The whole listing below must be repeated exactly.
═══ INFORMATION SUPPLIED
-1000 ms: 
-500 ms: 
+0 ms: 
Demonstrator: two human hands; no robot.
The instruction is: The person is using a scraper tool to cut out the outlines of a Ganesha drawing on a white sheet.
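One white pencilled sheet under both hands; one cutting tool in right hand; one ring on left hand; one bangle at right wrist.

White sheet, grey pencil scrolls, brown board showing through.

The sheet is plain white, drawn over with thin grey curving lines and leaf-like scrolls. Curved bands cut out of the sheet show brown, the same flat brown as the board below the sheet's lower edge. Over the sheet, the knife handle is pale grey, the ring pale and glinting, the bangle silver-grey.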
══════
**ANSWER FOR THE TASK:**
-1000 ms: 
-500 ms: 
+0 ms: 
Demonstrator: two human hands; no robot.
The instruction is: The person is using a scraper tool to cut out the outlines of a Ganesha drawing on a white sheet.
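One white pencilled sheet under both hands; one cutting tool in right hand; one ring on left hand; one bangle at right wrist.

White sheet, grey pencil scrolls, brown board showing through.

The sheet is plain white, drawn over with thin grey curving lines and leaf-like scrolls. Curved bands cut out of the sheet show brown, the same flat brown as the board below the sheet's lower edge. Over the sheet, the knife handle is pale grey, the ring pale and glinting, the bangle silver-grey.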

This is the complete output for the exercise.